▶ **Exercise brief**
Copy exactly the lines of the material below that run from the one containing "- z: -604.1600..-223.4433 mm" through the one containing "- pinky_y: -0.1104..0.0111". Copy no other lines.

========================================================================

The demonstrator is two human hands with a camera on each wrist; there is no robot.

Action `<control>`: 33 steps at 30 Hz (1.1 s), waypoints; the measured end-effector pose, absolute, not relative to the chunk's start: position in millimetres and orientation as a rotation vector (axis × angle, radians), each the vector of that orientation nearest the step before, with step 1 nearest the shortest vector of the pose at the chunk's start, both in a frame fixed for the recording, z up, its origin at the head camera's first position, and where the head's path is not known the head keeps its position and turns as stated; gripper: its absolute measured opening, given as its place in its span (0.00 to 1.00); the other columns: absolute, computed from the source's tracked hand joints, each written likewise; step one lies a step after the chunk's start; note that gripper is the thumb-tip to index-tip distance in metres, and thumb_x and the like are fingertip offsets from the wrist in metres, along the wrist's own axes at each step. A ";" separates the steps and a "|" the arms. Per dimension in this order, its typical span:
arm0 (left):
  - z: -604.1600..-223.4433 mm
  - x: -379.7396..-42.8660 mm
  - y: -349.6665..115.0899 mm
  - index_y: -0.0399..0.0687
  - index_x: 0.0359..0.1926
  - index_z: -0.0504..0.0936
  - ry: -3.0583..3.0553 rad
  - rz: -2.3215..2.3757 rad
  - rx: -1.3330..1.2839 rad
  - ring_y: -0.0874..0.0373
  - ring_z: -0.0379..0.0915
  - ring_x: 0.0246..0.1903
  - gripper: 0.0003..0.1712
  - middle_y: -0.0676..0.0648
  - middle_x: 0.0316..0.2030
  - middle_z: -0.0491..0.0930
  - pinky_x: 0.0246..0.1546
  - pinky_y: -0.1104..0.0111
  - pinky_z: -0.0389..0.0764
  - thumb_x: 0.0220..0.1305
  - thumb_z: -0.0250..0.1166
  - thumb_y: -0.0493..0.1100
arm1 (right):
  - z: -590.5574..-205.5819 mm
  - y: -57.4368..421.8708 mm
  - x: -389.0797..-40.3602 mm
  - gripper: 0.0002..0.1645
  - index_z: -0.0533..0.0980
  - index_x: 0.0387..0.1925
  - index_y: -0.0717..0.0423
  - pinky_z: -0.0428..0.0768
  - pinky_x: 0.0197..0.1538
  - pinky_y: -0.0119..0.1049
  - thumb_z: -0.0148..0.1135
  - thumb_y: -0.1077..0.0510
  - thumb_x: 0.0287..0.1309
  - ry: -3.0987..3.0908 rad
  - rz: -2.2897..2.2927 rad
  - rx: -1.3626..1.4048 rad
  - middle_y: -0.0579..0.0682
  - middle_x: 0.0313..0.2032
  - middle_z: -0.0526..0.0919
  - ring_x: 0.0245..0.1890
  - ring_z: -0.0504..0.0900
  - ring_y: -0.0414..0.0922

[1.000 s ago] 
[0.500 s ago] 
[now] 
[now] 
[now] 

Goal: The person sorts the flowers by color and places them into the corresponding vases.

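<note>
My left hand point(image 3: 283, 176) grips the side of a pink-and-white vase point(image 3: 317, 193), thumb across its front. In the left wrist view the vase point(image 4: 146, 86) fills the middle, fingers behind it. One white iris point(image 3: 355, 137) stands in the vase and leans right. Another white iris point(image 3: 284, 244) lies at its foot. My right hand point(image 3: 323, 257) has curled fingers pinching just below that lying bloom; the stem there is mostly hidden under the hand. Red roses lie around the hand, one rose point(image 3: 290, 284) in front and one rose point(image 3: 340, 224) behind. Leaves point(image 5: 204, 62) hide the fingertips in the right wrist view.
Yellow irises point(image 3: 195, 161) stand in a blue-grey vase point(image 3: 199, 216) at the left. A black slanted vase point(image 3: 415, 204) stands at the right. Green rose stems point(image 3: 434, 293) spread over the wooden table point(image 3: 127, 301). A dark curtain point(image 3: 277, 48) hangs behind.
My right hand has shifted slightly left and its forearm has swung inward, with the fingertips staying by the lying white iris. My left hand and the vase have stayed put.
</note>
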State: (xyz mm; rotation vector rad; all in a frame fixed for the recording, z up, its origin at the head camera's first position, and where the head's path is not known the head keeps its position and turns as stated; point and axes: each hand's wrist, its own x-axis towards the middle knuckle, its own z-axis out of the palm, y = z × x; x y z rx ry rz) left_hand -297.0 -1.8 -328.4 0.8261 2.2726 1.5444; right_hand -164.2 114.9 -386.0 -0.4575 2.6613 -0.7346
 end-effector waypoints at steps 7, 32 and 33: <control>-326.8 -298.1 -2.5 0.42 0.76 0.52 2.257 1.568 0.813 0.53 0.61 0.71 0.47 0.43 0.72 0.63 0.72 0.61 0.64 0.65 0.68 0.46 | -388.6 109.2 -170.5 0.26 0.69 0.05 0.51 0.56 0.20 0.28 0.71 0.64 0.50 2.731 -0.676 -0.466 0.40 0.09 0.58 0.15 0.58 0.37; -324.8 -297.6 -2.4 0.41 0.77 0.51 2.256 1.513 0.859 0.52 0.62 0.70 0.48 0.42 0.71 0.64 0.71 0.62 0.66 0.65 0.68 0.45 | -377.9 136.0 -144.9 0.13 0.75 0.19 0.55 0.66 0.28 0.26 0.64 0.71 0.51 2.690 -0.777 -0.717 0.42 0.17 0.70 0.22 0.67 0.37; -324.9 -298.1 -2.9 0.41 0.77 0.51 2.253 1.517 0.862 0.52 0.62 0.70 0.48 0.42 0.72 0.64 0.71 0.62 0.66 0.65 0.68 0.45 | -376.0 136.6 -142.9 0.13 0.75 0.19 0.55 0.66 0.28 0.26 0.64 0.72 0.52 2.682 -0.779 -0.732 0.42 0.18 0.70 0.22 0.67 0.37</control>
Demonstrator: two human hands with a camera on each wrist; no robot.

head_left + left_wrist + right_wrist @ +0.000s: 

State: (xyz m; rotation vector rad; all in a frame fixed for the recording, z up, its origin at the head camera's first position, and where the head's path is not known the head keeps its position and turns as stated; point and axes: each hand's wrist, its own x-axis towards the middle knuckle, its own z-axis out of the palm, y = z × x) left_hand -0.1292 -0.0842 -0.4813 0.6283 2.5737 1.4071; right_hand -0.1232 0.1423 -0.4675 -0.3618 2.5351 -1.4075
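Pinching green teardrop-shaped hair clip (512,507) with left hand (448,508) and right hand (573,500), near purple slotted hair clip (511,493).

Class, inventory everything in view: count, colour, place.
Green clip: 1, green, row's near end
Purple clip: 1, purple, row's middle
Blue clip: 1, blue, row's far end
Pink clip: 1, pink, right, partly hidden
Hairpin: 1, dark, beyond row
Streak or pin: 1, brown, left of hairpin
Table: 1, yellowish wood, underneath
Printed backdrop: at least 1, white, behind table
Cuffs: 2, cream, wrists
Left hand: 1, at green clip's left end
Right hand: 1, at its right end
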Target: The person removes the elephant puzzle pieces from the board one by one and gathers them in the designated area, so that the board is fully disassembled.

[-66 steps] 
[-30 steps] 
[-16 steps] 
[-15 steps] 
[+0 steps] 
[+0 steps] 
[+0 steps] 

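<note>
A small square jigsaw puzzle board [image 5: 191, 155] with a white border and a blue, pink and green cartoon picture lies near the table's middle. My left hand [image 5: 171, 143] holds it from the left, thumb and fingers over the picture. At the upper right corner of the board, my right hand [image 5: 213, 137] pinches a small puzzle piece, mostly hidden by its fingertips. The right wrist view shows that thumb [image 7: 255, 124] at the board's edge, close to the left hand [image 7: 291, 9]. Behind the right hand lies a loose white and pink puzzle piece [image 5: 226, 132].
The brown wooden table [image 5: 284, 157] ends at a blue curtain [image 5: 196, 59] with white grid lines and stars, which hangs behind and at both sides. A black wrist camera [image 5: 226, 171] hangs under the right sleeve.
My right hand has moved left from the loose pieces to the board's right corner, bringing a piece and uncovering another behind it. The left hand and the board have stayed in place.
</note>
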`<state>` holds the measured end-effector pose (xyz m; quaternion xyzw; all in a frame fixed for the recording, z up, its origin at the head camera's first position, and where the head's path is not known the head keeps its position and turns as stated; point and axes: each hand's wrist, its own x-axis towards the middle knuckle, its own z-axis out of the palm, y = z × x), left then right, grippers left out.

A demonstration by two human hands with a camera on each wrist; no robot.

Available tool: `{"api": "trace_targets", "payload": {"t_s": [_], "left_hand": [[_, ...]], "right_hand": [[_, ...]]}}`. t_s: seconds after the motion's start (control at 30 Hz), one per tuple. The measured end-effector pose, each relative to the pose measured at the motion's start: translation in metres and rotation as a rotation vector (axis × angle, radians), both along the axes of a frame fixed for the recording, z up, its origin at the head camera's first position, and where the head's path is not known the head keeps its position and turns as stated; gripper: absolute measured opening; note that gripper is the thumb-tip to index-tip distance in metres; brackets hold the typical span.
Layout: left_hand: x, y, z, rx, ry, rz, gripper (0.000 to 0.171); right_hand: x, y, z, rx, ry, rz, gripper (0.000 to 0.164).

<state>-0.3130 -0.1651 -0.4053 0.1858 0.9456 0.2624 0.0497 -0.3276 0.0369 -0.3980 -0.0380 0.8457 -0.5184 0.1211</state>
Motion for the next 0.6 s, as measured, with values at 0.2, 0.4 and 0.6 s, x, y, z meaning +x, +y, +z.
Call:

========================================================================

▶ **Task response**
  - z: -604.1600..-223.4433 mm
  - x: -379.7396..-42.8660 mm
  - y: -349.6665..115.0899 mm
  - index_y: -0.0399..0.0687
  - index_x: 0.0359..0.1926
  - index_z: -0.0504..0.0936
  - ry: -3.0583..3.0553 rad
  - rz: -2.3215..2.3757 rad
  - rx: -1.3330..1.2839 rad
  - ring_y: -0.0874..0.0373
  - ring_z: -0.0379..0.0915
  - ring_x: 0.0246..0.1903
  - gripper: 0.0003..0.1712
  - middle_y: -0.0676..0.0648
  - middle_x: 0.0316..0.2030
  - middle_z: -0.0491..0.0930
  - pinky_x: 0.0246..0.1546
  - pinky_y: -0.1104..0.0111

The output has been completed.